-- DATASET RECORDS follows --

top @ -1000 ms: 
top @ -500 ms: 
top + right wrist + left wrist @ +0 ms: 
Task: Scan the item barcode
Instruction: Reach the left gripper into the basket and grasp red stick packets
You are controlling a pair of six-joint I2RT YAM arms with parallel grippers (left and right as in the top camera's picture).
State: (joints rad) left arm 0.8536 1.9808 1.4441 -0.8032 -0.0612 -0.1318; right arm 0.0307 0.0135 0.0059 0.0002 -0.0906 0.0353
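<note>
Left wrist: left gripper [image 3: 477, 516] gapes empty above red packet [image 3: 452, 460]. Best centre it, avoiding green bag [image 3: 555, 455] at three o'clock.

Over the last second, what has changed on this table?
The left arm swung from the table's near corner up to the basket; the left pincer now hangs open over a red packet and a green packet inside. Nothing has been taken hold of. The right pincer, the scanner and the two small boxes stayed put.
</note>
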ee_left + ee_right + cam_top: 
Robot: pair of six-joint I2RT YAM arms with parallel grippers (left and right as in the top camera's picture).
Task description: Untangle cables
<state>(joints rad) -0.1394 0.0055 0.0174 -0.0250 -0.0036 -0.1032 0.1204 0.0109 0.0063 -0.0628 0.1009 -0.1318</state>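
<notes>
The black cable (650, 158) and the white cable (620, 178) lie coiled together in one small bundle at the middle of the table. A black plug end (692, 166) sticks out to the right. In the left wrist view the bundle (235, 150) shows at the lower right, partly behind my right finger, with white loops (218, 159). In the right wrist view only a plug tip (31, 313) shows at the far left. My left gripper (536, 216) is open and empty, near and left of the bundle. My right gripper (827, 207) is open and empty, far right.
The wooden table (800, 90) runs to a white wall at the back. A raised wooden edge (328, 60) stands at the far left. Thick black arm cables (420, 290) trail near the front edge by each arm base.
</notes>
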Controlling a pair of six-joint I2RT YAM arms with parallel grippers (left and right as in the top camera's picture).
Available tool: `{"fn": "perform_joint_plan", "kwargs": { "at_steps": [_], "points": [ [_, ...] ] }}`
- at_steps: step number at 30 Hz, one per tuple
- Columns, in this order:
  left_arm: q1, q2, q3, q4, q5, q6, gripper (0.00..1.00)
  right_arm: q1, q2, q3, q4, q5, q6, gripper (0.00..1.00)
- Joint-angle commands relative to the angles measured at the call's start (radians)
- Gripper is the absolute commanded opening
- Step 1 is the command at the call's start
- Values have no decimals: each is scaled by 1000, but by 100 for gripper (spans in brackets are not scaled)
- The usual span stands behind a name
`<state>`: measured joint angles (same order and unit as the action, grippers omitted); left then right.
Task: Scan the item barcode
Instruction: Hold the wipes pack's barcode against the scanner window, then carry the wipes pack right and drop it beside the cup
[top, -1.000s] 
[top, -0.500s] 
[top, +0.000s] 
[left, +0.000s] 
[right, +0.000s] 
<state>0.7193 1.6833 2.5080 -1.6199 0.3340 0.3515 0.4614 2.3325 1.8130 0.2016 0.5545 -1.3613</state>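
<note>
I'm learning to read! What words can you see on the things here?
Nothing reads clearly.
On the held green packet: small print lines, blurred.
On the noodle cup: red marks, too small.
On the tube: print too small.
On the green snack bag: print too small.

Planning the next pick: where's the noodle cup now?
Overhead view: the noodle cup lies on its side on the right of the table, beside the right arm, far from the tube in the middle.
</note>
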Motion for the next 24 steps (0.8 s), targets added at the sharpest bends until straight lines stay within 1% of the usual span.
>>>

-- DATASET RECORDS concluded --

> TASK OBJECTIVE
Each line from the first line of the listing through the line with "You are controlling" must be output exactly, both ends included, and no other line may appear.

> YOUR SOLUTION
top @ -1000 ms: 
top @ -500 ms: 
top + right wrist + left wrist @ +0 ms: 
Task: Scan the item barcode
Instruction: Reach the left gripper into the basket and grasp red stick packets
You are controlling a pair of six-joint I2RT YAM arms with parallel grippers (left and right as in the top camera's picture).

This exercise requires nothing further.